Consumer and Industry Perspectives
There are two points of view into the ISDN world. The most common is that of the end-user, who wants a digital connection into the telephone network from home, whose performance would be better than a 20th century analog 56K modem connection. Discussion on the merits of various ISDN modems, carriers' offerings and tariffs (features, pricing) are from this perspective. Since the principal consumer application is for Internet access, ISDN was mostly superseded by DSL in the early 21st century. Inexpensive ADSL service offers speeds up to 5 Mbit/s, while more expensive versions are improving in speed all the time. By 2010, ADSL speeds of several millions of bits per second had become commonplace. Thus, ISDN can be seen from this perspective as obsolete before it fairly started, having been overtaken in most places by the disruptive technology of ADSL.

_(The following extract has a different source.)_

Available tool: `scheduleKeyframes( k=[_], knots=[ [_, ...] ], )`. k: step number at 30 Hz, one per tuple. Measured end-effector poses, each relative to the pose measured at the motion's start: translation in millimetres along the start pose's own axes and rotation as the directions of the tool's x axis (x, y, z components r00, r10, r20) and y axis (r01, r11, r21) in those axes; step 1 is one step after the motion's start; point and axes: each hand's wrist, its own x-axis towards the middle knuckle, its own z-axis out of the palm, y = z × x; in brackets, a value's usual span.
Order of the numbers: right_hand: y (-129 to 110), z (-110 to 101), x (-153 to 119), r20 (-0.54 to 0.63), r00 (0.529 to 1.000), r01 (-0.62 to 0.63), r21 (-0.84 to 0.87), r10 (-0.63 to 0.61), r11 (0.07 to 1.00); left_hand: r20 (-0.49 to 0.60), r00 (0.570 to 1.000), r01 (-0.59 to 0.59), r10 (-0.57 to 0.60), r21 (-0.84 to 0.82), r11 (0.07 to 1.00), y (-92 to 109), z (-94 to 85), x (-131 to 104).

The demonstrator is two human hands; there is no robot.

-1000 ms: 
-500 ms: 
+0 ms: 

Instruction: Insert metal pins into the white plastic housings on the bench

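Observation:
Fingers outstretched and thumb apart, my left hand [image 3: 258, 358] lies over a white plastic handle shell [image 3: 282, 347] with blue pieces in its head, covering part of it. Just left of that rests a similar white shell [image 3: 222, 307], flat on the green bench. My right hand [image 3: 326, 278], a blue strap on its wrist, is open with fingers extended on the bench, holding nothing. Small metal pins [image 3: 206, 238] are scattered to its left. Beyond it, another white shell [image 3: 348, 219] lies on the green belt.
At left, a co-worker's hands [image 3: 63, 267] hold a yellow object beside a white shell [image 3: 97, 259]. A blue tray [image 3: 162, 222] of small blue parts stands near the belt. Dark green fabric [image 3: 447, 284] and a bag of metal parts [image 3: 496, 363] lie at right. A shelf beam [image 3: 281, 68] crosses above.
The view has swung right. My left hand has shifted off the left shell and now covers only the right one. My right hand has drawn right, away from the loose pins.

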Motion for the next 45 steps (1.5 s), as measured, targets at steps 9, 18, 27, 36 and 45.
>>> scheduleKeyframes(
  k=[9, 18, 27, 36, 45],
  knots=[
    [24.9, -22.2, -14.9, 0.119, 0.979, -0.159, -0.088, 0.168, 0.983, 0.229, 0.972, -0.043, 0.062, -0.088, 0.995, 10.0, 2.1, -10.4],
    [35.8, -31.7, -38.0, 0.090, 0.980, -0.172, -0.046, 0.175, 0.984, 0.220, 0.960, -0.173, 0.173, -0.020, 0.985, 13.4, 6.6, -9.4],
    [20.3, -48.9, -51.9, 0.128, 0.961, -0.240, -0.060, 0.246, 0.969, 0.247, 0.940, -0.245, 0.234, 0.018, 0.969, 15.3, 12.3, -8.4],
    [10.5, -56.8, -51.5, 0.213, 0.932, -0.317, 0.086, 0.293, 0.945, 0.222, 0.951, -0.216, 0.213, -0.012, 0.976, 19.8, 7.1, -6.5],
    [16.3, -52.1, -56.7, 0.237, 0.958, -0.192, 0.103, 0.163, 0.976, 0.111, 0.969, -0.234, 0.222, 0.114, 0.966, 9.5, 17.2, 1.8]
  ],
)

There is a second viewpoint: that of the telephone industry, where ISDN is a core technology. A telephone network can be thought of as a collection of wires strung between switching systems. The common electrical specification for the signals on these wires is T1 or E1. Between telephone company switches, the signaling is performed via SS7. Normally, a PBX is connected via a T1 with robbed bit signaling to indicate on-hook or off-hook conditions and MF and DTMF tones to encode the destination number. ISDN is much better because messages can be sent much more quickly than by trying to encode numbers as long (100 ms per digit) tone sequences. This results in faster call setup times. Also, a greater number of features are available and fraud is reduced.
ISDN is also used as a smart-network technology intended to add new services to the public switched telephone network (PSTN) by giving users direct access to end-to-end circuit-switched digital services and as a backup or failsafe circuit solution for critical use data circuits.